Work to complete – Lines from the entries below that hold "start" form the answer; copy all of them.

···

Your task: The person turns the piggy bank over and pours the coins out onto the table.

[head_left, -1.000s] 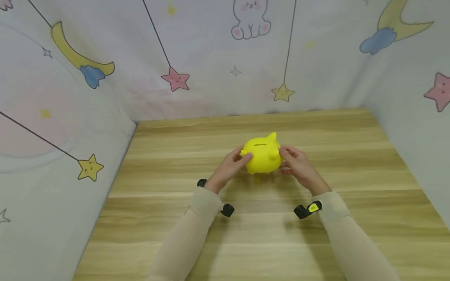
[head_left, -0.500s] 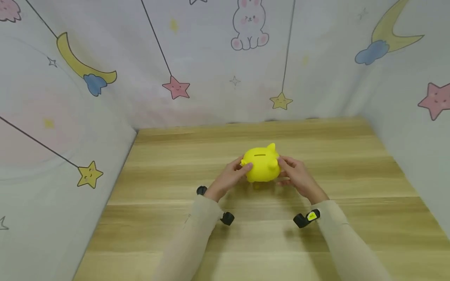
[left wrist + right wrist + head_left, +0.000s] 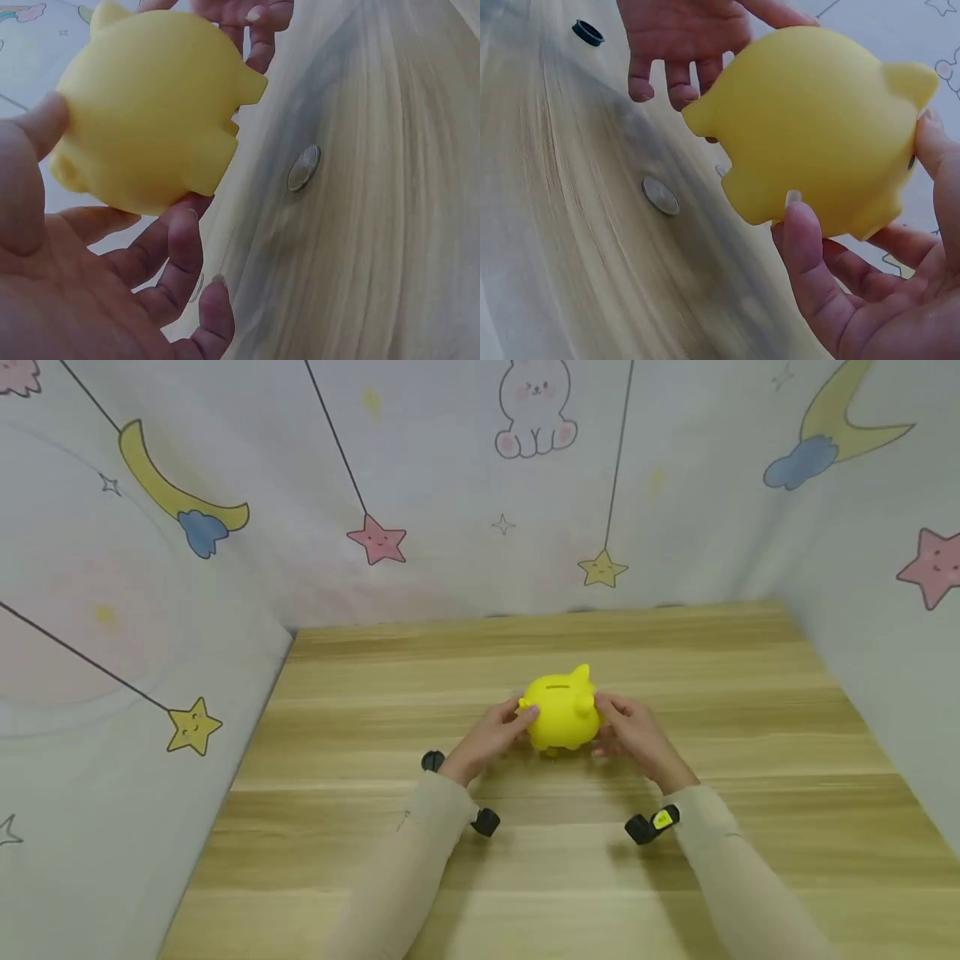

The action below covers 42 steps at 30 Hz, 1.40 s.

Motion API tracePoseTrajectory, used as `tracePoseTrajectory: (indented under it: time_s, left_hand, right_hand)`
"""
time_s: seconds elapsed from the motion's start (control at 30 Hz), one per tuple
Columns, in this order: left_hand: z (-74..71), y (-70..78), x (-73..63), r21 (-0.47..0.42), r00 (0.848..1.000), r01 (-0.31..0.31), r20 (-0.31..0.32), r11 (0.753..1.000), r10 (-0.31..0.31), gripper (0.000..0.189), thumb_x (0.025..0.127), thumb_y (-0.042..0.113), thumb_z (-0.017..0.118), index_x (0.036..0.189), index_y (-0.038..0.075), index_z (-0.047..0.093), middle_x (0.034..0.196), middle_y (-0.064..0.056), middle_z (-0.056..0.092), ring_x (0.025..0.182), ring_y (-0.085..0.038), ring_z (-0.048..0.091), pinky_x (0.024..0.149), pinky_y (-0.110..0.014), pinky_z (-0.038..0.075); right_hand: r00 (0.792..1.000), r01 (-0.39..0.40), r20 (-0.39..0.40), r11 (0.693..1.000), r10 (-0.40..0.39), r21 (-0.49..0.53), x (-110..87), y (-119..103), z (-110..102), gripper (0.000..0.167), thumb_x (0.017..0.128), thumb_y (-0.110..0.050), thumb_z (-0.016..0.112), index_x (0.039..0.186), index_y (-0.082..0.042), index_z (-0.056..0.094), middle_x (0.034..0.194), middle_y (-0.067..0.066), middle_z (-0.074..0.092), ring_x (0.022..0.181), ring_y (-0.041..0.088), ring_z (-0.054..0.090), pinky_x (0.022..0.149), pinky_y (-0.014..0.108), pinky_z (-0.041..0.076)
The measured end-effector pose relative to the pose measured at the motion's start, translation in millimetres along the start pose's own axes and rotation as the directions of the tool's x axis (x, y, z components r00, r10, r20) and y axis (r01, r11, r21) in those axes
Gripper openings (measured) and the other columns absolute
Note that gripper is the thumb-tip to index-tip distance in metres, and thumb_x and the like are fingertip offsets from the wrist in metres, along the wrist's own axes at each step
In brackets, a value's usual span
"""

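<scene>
piggy bank point(image 3: 562, 714): plain yellow | table point(image 3: 337, 710): streaked tan wood grain | sleeves point(image 3: 438, 814): beige | coin point(image 3: 304, 168): silvery | far wall point(image 3: 450, 468): whitish, bears pink and yellow stars

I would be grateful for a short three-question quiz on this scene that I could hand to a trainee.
1. True or false: the left hand alone holds the piggy bank.
2. Multiple choice: in the left wrist view, which of these lies on the wooden table?
A) a spoon
B) a coin
C) a glove
3. Fill in the blank: in the head view, the narrow slot shows on the ____ of the piggy bank.

Key:
1. False; the right hand holds it too.
2. B
3. top
</scene>
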<state>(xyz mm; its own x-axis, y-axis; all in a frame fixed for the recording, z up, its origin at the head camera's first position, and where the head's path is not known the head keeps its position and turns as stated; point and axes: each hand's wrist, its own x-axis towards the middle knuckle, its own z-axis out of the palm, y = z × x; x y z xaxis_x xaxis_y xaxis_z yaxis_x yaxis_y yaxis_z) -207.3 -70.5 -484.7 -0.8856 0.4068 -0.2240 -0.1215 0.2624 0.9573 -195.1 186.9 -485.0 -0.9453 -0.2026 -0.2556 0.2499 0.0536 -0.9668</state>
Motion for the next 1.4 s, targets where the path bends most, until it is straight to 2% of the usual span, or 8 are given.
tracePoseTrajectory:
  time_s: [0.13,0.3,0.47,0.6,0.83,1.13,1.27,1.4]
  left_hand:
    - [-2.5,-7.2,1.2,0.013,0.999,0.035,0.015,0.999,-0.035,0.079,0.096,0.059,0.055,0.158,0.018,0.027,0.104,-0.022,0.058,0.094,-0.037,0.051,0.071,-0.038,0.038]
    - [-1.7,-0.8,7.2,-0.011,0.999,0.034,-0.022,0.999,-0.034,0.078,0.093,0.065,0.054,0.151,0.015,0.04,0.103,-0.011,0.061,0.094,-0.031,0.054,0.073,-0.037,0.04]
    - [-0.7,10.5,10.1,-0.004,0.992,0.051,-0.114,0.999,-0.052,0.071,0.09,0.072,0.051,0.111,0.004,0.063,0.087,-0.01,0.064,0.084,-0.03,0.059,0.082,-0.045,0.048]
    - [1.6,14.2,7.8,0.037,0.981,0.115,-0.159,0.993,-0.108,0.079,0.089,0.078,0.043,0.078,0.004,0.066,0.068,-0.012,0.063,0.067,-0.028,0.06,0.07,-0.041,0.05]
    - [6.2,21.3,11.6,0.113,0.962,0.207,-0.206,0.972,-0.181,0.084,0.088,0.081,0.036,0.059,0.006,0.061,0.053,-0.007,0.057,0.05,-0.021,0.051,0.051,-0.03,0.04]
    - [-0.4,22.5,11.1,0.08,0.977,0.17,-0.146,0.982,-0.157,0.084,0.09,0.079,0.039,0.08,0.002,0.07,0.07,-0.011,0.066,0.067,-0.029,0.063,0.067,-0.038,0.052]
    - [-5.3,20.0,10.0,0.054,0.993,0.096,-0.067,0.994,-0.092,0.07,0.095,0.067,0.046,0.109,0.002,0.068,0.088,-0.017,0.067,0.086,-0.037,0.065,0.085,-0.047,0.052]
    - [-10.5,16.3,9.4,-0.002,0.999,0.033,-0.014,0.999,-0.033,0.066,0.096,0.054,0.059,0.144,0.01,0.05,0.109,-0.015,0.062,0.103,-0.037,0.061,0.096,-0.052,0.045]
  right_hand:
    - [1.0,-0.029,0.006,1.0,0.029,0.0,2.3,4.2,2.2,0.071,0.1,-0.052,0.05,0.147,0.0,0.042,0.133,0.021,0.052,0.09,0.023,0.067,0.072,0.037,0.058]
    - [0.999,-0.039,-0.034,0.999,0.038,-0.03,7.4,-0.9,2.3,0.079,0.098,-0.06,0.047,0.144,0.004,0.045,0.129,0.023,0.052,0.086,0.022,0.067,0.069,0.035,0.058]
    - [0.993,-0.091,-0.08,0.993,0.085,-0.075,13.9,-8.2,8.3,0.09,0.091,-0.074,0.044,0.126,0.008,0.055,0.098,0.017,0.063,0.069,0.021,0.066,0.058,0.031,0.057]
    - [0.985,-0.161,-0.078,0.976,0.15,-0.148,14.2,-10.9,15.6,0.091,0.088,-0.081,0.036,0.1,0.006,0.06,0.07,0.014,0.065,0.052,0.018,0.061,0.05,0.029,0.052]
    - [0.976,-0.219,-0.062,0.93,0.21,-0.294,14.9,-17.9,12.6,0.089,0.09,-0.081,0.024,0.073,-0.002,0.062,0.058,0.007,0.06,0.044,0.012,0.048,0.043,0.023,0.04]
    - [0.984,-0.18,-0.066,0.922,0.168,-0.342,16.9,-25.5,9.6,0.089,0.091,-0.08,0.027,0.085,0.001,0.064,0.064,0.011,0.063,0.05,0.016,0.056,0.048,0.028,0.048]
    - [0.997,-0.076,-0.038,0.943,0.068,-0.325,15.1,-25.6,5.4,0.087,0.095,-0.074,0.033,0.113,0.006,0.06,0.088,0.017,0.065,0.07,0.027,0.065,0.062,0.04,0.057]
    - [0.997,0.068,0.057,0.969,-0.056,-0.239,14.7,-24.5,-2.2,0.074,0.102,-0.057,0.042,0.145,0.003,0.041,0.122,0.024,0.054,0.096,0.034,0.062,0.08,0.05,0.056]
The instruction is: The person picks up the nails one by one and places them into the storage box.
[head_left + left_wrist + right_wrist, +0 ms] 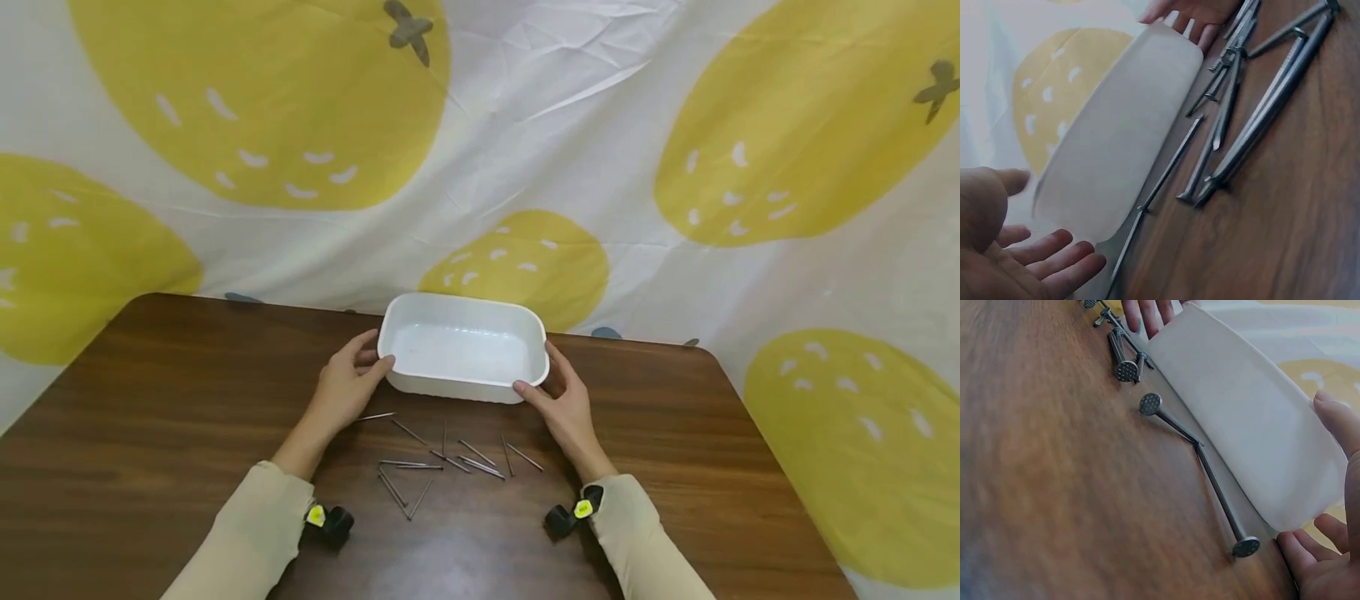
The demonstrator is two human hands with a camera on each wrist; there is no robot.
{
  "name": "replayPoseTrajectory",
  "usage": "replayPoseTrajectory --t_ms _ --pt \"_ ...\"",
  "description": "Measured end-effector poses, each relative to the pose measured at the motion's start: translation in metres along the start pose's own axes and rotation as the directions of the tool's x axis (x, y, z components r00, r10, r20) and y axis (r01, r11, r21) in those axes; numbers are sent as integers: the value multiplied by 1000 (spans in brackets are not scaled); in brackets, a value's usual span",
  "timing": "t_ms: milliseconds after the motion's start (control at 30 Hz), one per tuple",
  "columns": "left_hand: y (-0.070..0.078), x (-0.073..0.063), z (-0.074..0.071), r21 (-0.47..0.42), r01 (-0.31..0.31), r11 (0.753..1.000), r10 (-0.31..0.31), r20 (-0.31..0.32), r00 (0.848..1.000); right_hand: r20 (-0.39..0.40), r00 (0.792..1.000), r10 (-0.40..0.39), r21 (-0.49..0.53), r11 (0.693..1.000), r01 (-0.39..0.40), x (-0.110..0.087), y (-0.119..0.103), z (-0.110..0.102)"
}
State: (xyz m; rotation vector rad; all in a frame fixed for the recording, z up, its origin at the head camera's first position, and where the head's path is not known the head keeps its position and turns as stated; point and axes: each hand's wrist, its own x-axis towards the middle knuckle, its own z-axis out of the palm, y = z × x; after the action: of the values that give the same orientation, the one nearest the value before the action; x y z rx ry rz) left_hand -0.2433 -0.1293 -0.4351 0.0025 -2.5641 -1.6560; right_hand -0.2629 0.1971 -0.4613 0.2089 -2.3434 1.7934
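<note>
I watch through the head camera as the left hand (345, 387) and the right hand (564, 412) hold a white dish (465, 350) between them, one at each short end. The dish sits at the middle of the far part of the wooden table (675, 467), its hollow side facing up and back toward me. Each thumb lies at a near corner of the rim while the fingers go round the end wall toward the base. I read that as a two-ended hold chosen to share the load and prevent the long dish from tipping to one side. From my views I cannot tell whether its base touches the wood.

On the near side of the dish, between the forearms, lie loose metal nails (1217, 490). They point in several directions and some cross, so they look scattered rather than sorted. Gripping by the ends probably leaves both palms well out to the sides of that scatter. A black wrist camera (330, 527) shows at the left cuff, with another at the right. Beyond the far edge hangs a white cloth (525, 158) printed with yellow fruit.
</note>
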Motion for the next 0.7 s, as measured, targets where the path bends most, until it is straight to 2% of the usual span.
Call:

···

Answer section –
time_s: seconds elapsed from the motion's start (control at 30 Hz), one per tuple
The measured end-effector pose relative to the pose measured at the motion's start, translation in millimetres along the start pose's own axes and rotation as the directions of the tool's x axis (x, y, z components r00, r10, r20) and y axis (r01, r11, r21) in those axes
  "description": "Measured end-effector poses, each relative to the pose measured at the motion's start: translation in metres along the start pose's own axes and rotation as the directions of the tool's x axis (x, y, z components r00, r10, r20) and y axis (r01, r11, r21) in those axes; numbers are sent as integers: the value multiplied by 1000 (spans in brackets are not scaled); in brackets, a value's usual span",
  "timing": "t_ms: milliseconds after the motion's start (control at 30 Hz), one per tuple",

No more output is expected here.